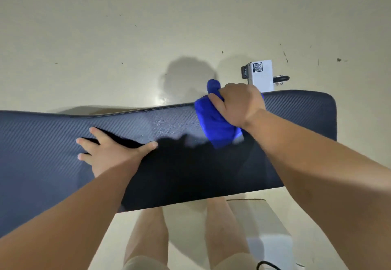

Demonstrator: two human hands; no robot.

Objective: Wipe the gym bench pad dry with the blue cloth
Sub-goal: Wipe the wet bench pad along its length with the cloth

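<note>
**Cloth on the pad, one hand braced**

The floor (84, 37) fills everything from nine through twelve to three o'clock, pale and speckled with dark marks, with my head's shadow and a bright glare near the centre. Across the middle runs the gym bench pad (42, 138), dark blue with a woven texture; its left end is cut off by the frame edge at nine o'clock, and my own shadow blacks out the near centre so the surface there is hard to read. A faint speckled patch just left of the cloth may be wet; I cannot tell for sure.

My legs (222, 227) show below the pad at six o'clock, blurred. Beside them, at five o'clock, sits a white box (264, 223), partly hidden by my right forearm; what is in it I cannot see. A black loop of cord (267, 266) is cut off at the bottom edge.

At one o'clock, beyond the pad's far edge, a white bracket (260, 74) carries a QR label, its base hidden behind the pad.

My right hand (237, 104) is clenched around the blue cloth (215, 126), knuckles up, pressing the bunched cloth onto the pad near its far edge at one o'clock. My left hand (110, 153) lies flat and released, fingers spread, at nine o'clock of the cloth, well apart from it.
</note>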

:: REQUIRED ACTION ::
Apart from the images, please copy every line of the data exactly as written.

:: EXERCISE OUTPUT ::
Demonstrator: two human hands; no robot.

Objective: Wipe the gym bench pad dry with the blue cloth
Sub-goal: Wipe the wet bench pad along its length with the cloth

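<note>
**Cloth on the pad, one hand braced**

The floor (84, 37) fills everything from nine through twelve to three o'clock, pale and speckled with dark marks, with my head's shadow and a bright glare near the centre. Across the middle runs the gym bench pad (42, 138), dark blue with a woven texture; its left end is cut off by the frame edge at nine o'clock, and my own shadow blacks out the near centre so the surface there is hard to read. A faint speckled patch just left of the cloth may be wet; I cannot tell for sure.

My legs (222, 227) show below the pad at six o'clock, blurred. Beside them, at five o'clock, sits a white box (264, 223), partly hidden by my right forearm; what is in it I cannot see. A black loop of cord (267, 266) is cut off at the bottom edge.

At one o'clock, beyond the pad's far edge, a white bracket (260, 74) carries a QR label, its base hidden behind the pad.

My right hand (237, 104) is clenched around the blue cloth (215, 126), knuckles up, pressing the bunched cloth onto the pad near its far edge at one o'clock. My left hand (110, 153) lies flat and released, fingers spread, at nine o'clock of the cloth, well apart from it.
</note>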

Nothing else belongs in the output.